# NoDb Agents Guide

This file captures the operational quirks of `NoDbBase` so debugging (and test
harnesses) stay consistent across agents.

## Facade + Collaborator Standard

* Canonical Option-2 extraction guidance lives at
  `docs/standards/nodb-facade-collaborator-pattern.md`.
* Use that standard when refactoring a NoDb controller into collaborators while
  preserving facade contracts.
* Keep the extraction order consistent: input parser -> build
  router/orchestrator -> mode-specific builders -> scaling -> artifact export ->
  station/catalog resolution.

## Task Start: `nodb/core` Bugfixes

* First-hop files:
  * `wepppy/nodb/base.py` (locking, serialization, cache behavior)
  * `wepppy/nodb/core/*.py` (controller-specific behavior)
  * `tests/nodb/` (unit/integration expectations for NoDb flows)
* Iteration checks:
  * `wctl run-pytest tests/nodb --maxfail=1`
  * `wctl run-pytest tests/nodb/test_base_unit.py tests/nodb/test_base_misc.py --maxfail=1`
* Handoff checks:
  * `wctl run-pytest tests --maxfail=1` (or document why not run)
* For shared fixtures, markers, and stub isolation expectations, read
  `tests/AGENTS.md`.

## Locking & TTL Overrides

* Every NoDb controller serializes state to `<wd>/<controller>.nodb` and keeps a
  distributed lock in Redis (`nodb-lock:<runid>:<relpath>`). The default TTL is
  read from `WEPPPY_LOCK_TTL_SECONDS` (6 hours if unset) so long-running jobs do
  not lose their lock mid-operation.
* Tests often need a much shorter TTL to simulate expired locks. Instead of
  monkeypatching `LOCK_DEFAULT_TTL`, use the helper context manager:

  ```python
  from wepppy.nodb.base import temporary_lock_ttl

  with temporary_lock_ttl(1):
      controller = MyController.getInstance(wd)
      with controller.locked():
          ...
  ```

  The helper uses a `ContextVar`, so nested overrides automatically revert when
  the `with` block exits.
* `NoDbBase.lock()` now consults the override for every acquisition, and
  `_assert_lock_still_owned()` re-checks that the TTL has not expired before we
  persist. When the TTL is expired, the lock is forcefully cleared and the user
  receives a retryable error instead of corrupting state.

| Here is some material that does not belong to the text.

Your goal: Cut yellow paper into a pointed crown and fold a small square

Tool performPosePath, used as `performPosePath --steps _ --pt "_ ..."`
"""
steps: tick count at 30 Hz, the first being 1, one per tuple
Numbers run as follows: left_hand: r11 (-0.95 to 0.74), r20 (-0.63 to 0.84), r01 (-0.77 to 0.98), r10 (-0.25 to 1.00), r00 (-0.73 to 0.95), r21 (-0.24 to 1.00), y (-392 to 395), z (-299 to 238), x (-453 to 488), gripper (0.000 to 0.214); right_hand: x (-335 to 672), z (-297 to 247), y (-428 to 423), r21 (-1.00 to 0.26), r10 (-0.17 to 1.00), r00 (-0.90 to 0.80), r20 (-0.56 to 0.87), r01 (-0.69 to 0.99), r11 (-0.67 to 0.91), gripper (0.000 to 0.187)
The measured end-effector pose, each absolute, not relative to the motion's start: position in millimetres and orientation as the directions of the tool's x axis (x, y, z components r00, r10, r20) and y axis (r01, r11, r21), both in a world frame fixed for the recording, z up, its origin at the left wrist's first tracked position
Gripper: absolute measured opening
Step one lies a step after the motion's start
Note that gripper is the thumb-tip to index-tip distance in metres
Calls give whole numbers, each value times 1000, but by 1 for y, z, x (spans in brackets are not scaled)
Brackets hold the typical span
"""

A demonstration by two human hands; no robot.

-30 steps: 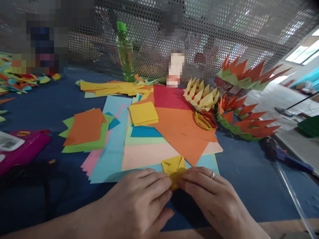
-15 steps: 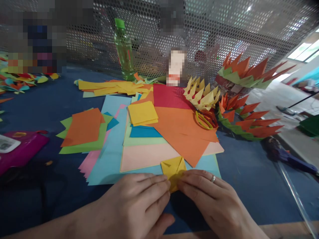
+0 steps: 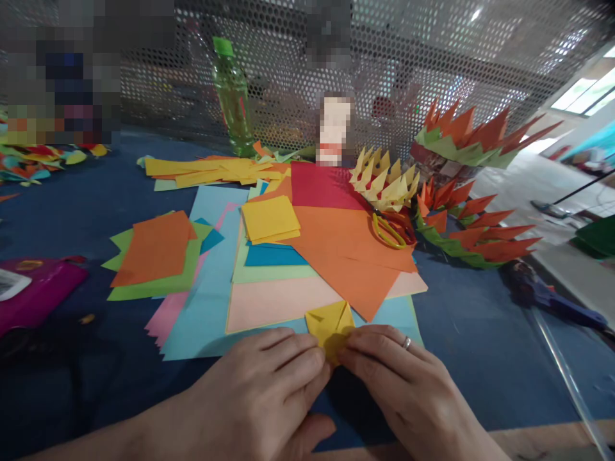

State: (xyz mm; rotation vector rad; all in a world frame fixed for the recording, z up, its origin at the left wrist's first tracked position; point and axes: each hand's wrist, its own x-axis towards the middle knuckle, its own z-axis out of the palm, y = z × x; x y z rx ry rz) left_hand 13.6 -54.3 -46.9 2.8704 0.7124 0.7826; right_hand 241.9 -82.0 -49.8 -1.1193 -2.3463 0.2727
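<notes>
A small folded yellow paper (image 3: 328, 320) lies near the table's front edge, over the lower edge of a light blue sheet (image 3: 192, 339). Creases meet at its middle, and its lower part is hidden by my fingers. My left hand (image 3: 273, 384) presses its fingertips on the paper's left side, thumb tucked below. From the right, my right hand (image 3: 403, 378), with a ring on one finger, grips the other edge with fingers held together. Just beyond lie an orange sheet (image 3: 350, 256) and a stack of yellow squares (image 3: 270, 219).
Scissors (image 3: 389, 232) with yellow handles lie beside a yellow paper crown (image 3: 384, 181) and an orange-green crown (image 3: 475, 234). A green bottle (image 3: 233, 102) stands behind yellow strips (image 3: 206, 171). A purple pouch (image 3: 43, 288) is at left, a dark blue tool (image 3: 562, 304) at right.
The view has shifted slightly, moving the scene a little left. Both hands stay on the yellow paper, with the left fingertips drawn slightly closer to the right ones.
</notes>
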Motion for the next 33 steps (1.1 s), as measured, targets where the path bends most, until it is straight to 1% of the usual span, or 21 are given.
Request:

## Cache Refresh Semantics

* Instances are cached per working directory. A cache hit is only reused when
  all of the following match the on-disk file: `os.stat` signature (mtime +
  size) and SHA-256 digest (when available). Modifying the file out of band must
  update the mtime (the tests rely on `os.utime`) and the new digest for the
  change to be detected.
* When the `.nodb` file changes while a cached instance is still live, the cache
  object is updated in-place so any references held by callers (controllers,
  fixtures) now see the latest attributes.
* Redis caches store the serialized JSON; we compute a digest of the cached text
  and compare it against the current file digest. A mismatch causes the Redis
  entry to be ignored and refreshed to avoid stale state.

## Common Debug Hooks

* Set `WEPPPY_DEBUG_NODB_REFRESH=1` to trace cache decisions, TTL checks, and
  lock acquisitions.
* `temporary_lock_ttl(None)` clears any overrides and returns to the default.
* `redis_lock_client` is expected to exist for nearly every test that exercises
  locking; the test harness stubs the client when running without Redis.

## When Adding Features

* Make sure every new public helper is exported via `__all__` so tests can opt
  in explicitly.
* If you add behaviors that depend on environment variables, also expose a test
  override (similar to the TTL helper) so targeted pytest modules can simulate
  edge cases without rewriting global state.